It felt good to be inside a warm car last weekend. We had rented a German four-door hatchback Opel to visit family in rural Finland. We have been living for seven weeks in the university city of Jyväskylä, Finland. We have not missed having a car, and for now we have chosen not to buy one. We bike, walk or bus around the city.
So far, I have been struck by the difference biking makes. As an architect focused on sustainable design, I already knew about reduced air and noise pollution in cities, and health benefits and cost savings for riders.
For me, the hidden gem in getting around by bike has been the autonomy that cycling affords tweens and teens.
For the past five years, I have missed morning routines...heading to work in Somerville via, as my friend so aptly put it, my parking spot on I-93 South.
In Andover, Massachusetts, where I lived the last decade, I got into a car and shuttled my 8- and 10-year-olds to and from soccer, friends’ houses and music lessons. For the past five years, I have missed morning routines, waking before the family and heading to work in Somerville via, as my friend so aptly put it, my parking spot on I-93 South. Here, in Jyväskylä, I have been riding with the kids to school each morning.
The children here in Finland, equipped with their mobile phones, walk or ride to school on their own. Once my 8-year-old daughter learned the route home, she made it clear that she would be riding home on her own each day.
I may soon have to give up these cherished rides. This letting go is made easier knowing that their transit, though solo, is through safe communities on paths established for cyclists and pedestrians. This infrastructure is making it easier for me to give my children wings.
The parking lot at the local high school is simply a 100-foot-long canopy over bike racks and space for mopeds. Reduced parking space for cars means less water runoff, higher density building, more space for fields, more walkable neighborhoods.

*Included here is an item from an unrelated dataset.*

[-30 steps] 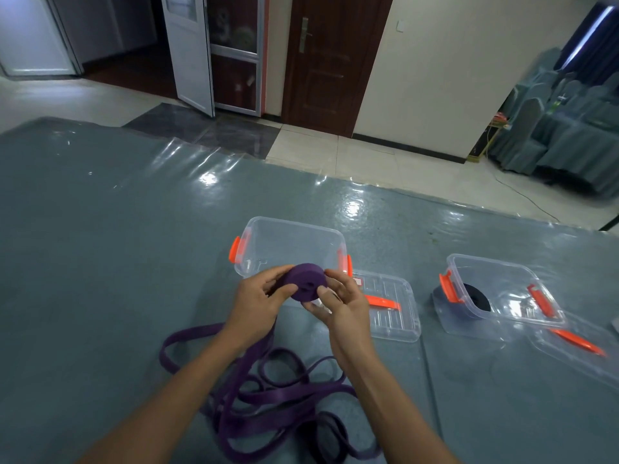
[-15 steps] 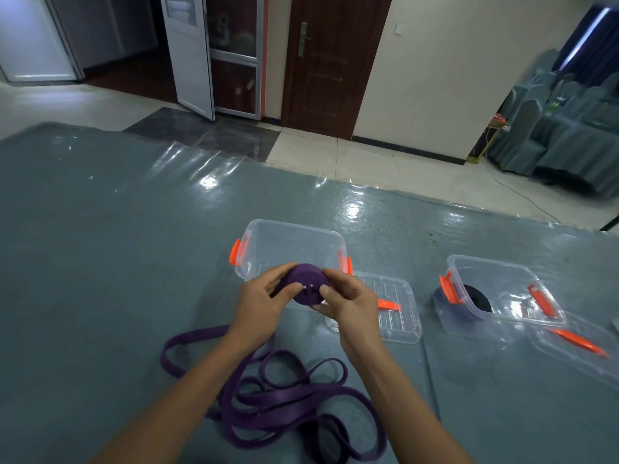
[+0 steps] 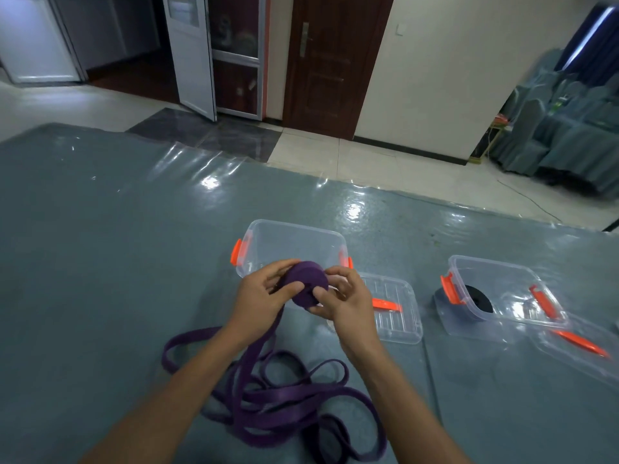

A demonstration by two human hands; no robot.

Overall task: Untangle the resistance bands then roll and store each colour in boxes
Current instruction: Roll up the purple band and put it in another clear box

There are plenty of bicycles in the U.S. — 17.4 million sold in 2015. The U.S. bike market is roughly equivalent in value to the European market, each of which pulls in approximately $6 billion annually. However, even though we in the States use bikes mainly for recreation, we have the potential to make biking a regular part of our transportation mix.
Certainly, there are Massachusetts towns that are more bikable, and several have been recognized as such with the American League of Cyclists award: Gold for Cambridge, Silver for Somerville and Nantucket, and Bronze for Brookline and several other, notably largely wealthy, communities. Key outcomes of these commendations are to decrease crashes and fatalities and increase ridership. Work still needs to be done, even in those towns, where cyclists still lose their lives.
The U.S. Federal Highway Administration has written a global benchmarking study on urban planning practices that prioritize biking in urban environments. Finland is included in the study, and, in my experience, deservedly so. Infrastructure has been established so that children, the elderly and the wheelchair-bound move safely about town.
The Finnish Cycling League recognized the Jyväskylä region as Finland's cycling municipality of 2016 for its excellence in existing and planned biking infrastructure. Nationwide, 8 percent of all trips (bike, bus, walking, car) were by bicycle; here in Jyväskylä, 13 percent of all trips were by bike.
In Jyväskylä, as in most of Finland, many major intersections are organized so bikes and pedestrians either have tunnels under the road or a bridge over it. These infrastructural strategies improve both the driving and cycling experience so that, at high speeds, the twain do not meet. The cyclist route is often accompanied by a grove of trees, or a large moss-covered rock, keeping nature in the built environment.
Safe routes for pedestrians and cyclists are good for society, the economy and drivers. It is also good for business, as it increases both foot traffic at retail establishments and the age range of those who can frequent and work at businesses.
Once my 8-year-old daughter learned the route home, she made it clear that she would be riding home on her own each day.
Which brings us back to teenagers, who spend lots of time waiting to get to practice or work because their ride is stuck on the Pike or 93. With safe routes, better enforced traffic laws, and improved driving habits, cycling becomes a real option for teens to move about independently.
What do Lawrence, Lowell and Mattapan need to do to make their roads easy and safe to bike? Roxbury and Andover? Your town? I know it is sometimes so much easier to hop in the car to do an errand. What would need to change to make it easy to bike to the library, bank or grocery store? What could that do for your (and your teenager’s) quality of life?
As I write, I just biked home from the grocery store. It was a bit chilly, at 48 degrees, but my haul fit into my backpack, and for now, I don’t need the Opel. But talk to me in January.